いただきものがたくさんあったときには、お裾分けなどしたいタイプで、人懐っこくて寂しがり屋の人が、「これ、頂き物ですが良かったらすこしどうぞ」とお隣さんに届けたら、面倒くさそうに出てきて形だけのお礼を口にするような冷たいご近所付き合いの地域へ長く住めばストレスになるはずですよね。
逆に、仕事が忙しくて家ではゆっくり休みたいというタイプの人が、家にいるとしょっちゅう近所の人がお裾分けを持って訪れるようでは「お裾分けなんていらないからそっとしておいて欲しい」と感じてストレスになるでしょう。

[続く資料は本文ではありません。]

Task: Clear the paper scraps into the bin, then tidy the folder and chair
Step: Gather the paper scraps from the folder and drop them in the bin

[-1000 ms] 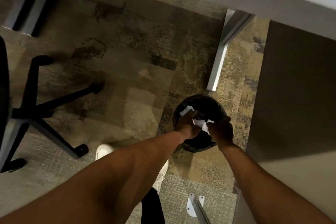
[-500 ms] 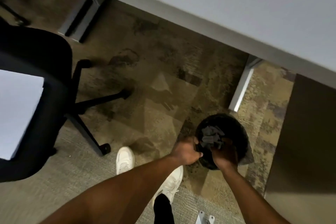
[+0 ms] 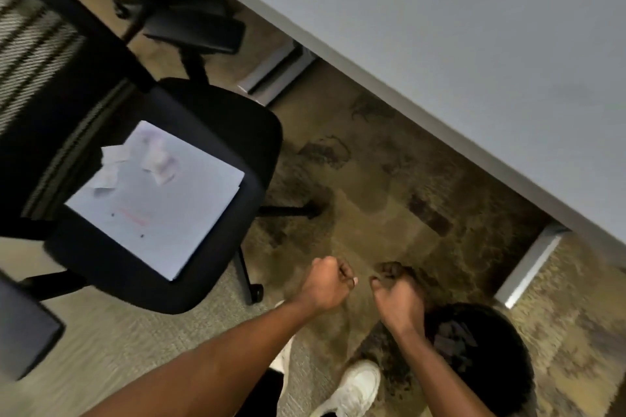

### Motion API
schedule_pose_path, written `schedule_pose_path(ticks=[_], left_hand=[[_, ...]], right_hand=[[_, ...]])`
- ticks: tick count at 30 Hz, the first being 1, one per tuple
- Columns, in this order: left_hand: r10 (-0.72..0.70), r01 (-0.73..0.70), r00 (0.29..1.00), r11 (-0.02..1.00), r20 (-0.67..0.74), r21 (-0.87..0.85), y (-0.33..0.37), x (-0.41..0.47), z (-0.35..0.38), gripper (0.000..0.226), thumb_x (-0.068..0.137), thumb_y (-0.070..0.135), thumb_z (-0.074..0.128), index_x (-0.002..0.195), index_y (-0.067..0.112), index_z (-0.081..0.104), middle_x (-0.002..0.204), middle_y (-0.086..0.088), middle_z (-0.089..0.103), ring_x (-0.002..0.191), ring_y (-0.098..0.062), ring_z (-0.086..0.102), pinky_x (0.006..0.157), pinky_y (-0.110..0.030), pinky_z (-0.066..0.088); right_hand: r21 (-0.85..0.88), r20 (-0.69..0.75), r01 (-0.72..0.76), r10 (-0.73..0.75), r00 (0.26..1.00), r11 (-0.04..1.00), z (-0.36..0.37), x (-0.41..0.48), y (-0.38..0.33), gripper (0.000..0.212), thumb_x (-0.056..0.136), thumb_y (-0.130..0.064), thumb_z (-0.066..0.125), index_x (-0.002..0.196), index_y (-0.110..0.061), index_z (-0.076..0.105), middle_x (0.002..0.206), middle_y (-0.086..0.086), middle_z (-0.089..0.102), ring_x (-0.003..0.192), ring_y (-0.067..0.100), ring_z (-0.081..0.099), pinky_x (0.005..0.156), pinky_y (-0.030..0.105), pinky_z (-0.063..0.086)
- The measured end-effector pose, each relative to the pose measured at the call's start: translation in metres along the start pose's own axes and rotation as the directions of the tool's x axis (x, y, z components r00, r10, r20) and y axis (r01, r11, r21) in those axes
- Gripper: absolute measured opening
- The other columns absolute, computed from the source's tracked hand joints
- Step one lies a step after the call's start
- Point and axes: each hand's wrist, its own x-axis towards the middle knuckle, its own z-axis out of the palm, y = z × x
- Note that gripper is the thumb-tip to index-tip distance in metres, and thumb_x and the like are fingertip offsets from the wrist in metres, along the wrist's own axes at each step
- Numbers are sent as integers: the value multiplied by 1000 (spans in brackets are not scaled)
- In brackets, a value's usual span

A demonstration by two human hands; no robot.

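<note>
A pale folder (image 3: 159, 200) lies flat on the seat of a black office chair (image 3: 237, 132) at the left. Several crumpled white paper scraps (image 3: 111, 162) rest on the folder's far part. A round black bin (image 3: 501, 369) stands on the carpet at the lower right, with dark crumpled paper inside. My left hand (image 3: 327, 284) and my right hand (image 3: 396, 291) hover side by side above the carpet, between chair and bin. Both are curled into loose fists, and nothing shows in either.
A grey desk top (image 3: 457, 61) runs diagonally across the upper right, with a light metal leg (image 3: 528, 267) beside the bin. A second black chair (image 3: 189, 27) stands farther back. My white shoes (image 3: 352, 389) are on the carpet below my hands.
My hands dropped the white scraps into the bin and pulled back up and left, out of it. The view swung left, bringing the chair seat with the folder into sight.
</note>
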Motion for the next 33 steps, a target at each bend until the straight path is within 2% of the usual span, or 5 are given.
schedule_pose_path(ticks=[7, 15, 19, 26, 33], left_hand=[[-15, -16, 957, 995, -291, -103, -38, -10, -138, 2, 88, 23, 75, 88, 22, 77, 84, 11, 78, 78, -1, 72, 81, -28, 60], [-118, 29, 837, 985, -534, -172, -100, -33, -247, 7, 94, 31, 72, 90, 26, 74, 87, 13, 76, 80, -2, 69, 80, -28, 59], [-145, 96, 794, 989, -591, -113, -131, -32, -288, 9, 95, 34, 72, 98, 26, 70, 99, 12, 73, 88, -6, 69, 85, -35, 61], [-103, 315, 773, 919, -626, 237, -184, -22, -352, 46, 94, 33, 73, 132, 15, 54, 139, -5, 49, 130, -23, 49, 90, -42, 58], [-82, 394, 763, 846, -642, 360, -236, 5, -408, 95, 78, 37, 86, 153, 11, 33, 158, -11, 28, 145, -30, 30, 99, -43, 54]], right_hand=[[-23, 36, 349, -348, 937, 937, 42, 2, -137, 30, 88, -21, 76, 116, -24, 68, 108, 6, 71, 105, 28, 67, 89, 36, 51], [-68, 101, 687, -680, 726, 723, 114, -1, -253, 43, 87, -26, 76, 126, -23, 59, 122, -1, 53, 110, 19, 60, 78, 34, 56], [-161, 191, 772, -748, 635, 614, 144, -1, -300, 57, 87, -44, 72, 135, -29, 47, 132, -2, 43, 113, 20, 56, 72, 38, 61], [-250, 442, 820, -693, 569, 515, 190, 4, -380, 104, 80, -52, 83, 159, -41, 15, 173, 1, -1, 157, 35, 19, 111, 57, 45], [-374, 559, 882, -689, 462, 288, 230, 26, -450, 130, 66, -43, 96, 160, -47, 6, 172, 8, -17, 153, 43, 19, 95, 58, 55]])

「聞き込み」というと大げさですが、長く住むための物件探しで良い物件がみつかったら、まずはお向かいさんやお隣さんなどのご近所さんの居そうな時間帯にチャイムを押して訪ねます。
相手の負担にならない程度の小さなお菓子など用意して手渡すのも好印象ですよ。
「すみません、こんど隣の家に引っ越してくるかもしれない○○と申します。これ、○○の名物なので少しですが召し上がってください」
と話しかければたいていは親切に話をしてくれるモードになります。
「実はまだ、決めかねているのですが、このあたりは、ご近所づきあいはどんなふうですか?」
こんな感じで様子を探ります。相手がおしゃべりなタイプなら、質問をはさみながら聞いていれば多くの情報を得ることができます。
あまりおしゃべりではないような相手なら具体的に質問していきましょう。
「私は仕事をしていてあまり時間が取れないのですが、町内会のお付き合いとかって、たくさんありますか?」
「冠婚葬祭のお付き合いもありますか?」
「班長さんのお仕事はどの程度ですか?」
こんな感じで尋ねていけば、だいたいのところはわかるはずですよ。
まとめ
物件探しの見逃し勝ちな注意点として、引っ越す地域のご近所付き合いがあげられます。
引越し先のご近所付け合いについての情報は、その土地に詳しい不動産会社に聞いたり、自分でお向かいさんやお隣さん等に聞き込みして調べましょう。
ご近所の人に話しかけるのは気が引けるという人も多いかと思いますが、訪ねた家の人がとても不親切な人だった場合、早くにそれを知ることができて良かったと思えるはずです。
長く住むための物件探しだからこそ、後に後悔のないようにしていきたいものですね。